▸ **EXERCISE**
Repeat exactly, and only, the lines of the entries below from the one with "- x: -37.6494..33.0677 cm" through the one with "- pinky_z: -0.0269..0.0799", both ends included.

▸ **GIVEN DATA**

↓

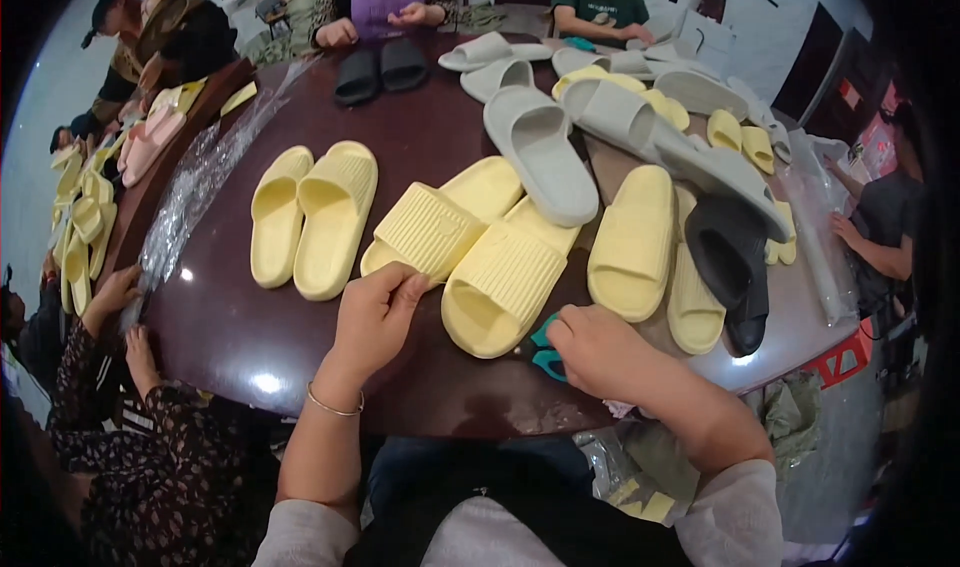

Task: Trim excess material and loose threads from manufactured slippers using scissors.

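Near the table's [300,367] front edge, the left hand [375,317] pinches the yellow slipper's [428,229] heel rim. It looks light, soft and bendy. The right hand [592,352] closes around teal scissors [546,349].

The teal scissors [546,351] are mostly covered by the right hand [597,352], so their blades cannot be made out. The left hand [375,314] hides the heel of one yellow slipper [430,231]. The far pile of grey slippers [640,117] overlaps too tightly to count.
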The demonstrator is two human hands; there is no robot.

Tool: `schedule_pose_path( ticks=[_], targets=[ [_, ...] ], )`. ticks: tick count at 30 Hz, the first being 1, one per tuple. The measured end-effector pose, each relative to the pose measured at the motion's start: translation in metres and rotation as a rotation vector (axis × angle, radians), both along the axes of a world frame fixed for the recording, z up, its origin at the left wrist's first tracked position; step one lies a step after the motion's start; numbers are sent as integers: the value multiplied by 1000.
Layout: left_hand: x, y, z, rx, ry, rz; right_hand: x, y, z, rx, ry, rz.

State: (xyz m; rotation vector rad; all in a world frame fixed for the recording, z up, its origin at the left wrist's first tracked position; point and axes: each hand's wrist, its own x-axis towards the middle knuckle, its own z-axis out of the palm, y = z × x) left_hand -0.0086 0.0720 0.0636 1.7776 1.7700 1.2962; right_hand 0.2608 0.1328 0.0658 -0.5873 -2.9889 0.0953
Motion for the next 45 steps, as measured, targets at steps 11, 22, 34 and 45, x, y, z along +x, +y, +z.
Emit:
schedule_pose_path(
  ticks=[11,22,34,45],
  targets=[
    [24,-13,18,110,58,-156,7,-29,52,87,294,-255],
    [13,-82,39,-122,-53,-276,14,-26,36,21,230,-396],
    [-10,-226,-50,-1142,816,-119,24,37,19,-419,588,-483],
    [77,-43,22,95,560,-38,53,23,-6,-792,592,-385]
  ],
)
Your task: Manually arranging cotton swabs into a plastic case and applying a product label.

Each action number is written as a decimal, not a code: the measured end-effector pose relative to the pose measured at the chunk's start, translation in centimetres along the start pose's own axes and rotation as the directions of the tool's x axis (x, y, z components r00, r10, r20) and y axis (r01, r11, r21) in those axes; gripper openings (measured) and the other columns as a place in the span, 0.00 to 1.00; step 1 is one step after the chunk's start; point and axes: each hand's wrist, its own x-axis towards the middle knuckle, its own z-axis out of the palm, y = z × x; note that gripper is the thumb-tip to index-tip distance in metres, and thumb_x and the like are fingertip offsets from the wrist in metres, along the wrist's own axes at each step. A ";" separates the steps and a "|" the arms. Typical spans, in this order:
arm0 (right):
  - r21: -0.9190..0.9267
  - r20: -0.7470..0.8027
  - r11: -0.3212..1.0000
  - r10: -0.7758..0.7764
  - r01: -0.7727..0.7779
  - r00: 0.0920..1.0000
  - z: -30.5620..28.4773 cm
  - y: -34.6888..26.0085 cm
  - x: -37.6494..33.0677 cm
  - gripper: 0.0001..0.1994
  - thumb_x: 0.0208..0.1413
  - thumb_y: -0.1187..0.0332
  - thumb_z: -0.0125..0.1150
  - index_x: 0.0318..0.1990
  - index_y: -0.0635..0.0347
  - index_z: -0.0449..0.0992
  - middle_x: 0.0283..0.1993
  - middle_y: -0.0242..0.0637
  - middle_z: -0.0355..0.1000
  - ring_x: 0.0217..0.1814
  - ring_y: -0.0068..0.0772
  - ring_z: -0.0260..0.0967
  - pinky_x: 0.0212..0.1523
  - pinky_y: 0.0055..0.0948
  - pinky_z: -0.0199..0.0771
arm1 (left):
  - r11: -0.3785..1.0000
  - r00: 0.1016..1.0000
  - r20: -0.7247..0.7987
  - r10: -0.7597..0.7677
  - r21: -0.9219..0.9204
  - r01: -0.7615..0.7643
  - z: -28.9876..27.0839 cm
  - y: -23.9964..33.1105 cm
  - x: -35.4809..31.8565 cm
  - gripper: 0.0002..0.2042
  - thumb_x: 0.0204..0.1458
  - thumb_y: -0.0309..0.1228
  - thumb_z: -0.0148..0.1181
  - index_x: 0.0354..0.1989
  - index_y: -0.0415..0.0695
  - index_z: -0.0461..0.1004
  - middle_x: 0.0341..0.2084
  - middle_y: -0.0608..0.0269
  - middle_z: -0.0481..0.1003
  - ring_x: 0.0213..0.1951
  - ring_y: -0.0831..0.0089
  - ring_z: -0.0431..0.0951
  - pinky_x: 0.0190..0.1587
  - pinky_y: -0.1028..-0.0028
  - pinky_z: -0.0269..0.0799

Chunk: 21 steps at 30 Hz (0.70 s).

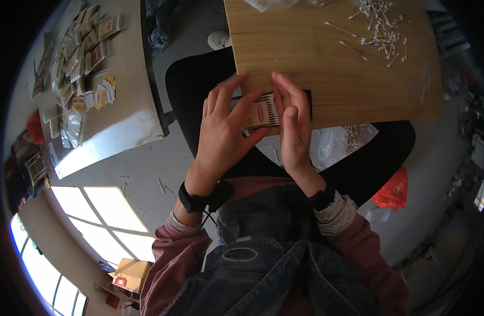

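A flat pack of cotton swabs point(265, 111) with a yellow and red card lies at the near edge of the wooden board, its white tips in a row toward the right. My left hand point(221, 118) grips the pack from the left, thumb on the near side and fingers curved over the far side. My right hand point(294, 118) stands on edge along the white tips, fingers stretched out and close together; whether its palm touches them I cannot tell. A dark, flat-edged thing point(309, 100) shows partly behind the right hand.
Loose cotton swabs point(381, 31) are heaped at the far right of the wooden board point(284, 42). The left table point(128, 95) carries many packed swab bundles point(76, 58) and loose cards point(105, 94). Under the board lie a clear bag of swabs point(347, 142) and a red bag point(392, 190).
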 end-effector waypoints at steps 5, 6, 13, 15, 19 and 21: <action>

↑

▸ **RESPONSE TO THE EXERCISE**
  - x: -37.6494..33.0677 cm
  - gripper: 0.0001..0.1994
  - thumb_x: 0.0208..0.1413
  - thumb_y: -0.1187..0.0332
  - thumb_z: -0.0125..0.1150
  - index_x: 0.0318..0.1990
  - index_y: -0.0635..0.0347
  - index_z: -0.0449..0.0992
  - middle_x: 0.0283..0.1993
  - middle_y: -0.0242..0.0637
  - middle_z: -0.0355..0.1000
  - ring_x: 0.0217..0.1814
  - ring_y: -0.0068..0.0772
  - ring_z: -0.0260..0.0967
  - pinky_x: 0.0212..0.1523
  - pinky_y: 0.0055..0.0948
  - pinky_z: -0.0199..0.0771
arm1 (left):
  - r11: -0.3785..1.0000
  - r00: 0.1016..1.0000
  - r20: -0.7247..0.7987
  - r10: -0.7597..0.7677
  - r21: -0.9219..0.9204
  - r01: -0.7615..0.7643
  - z: -28.9876..27.0839 cm
  - y: -23.9964..33.1105 cm
  - x: -35.4809..31.8565 cm
  - gripper: 0.0002..0.2042
  - thumb_x: 0.0204..0.1458
  - thumb_y: -0.0309..0.1228
  - thumb_z: -0.0148..0.1181
  - index_x: 0.0354..0.1989
  - index_y: -0.0415..0.0695
  - index_z: -0.0461..0.1004
  - middle_x: 0.0341..0.2084
  - middle_y: -0.0608..0.0269
  - middle_z: -0.0481..0.1003
  - ring_x: 0.0213..0.1951
  - ring_y: -0.0831..0.0089
  - ring_z: -0.0431..0.0951
  - pinky_x: 0.0190..0.1587
  - pinky_y: -0.1028..-0.0028
  - pinky_z: -0.0269..0.0799

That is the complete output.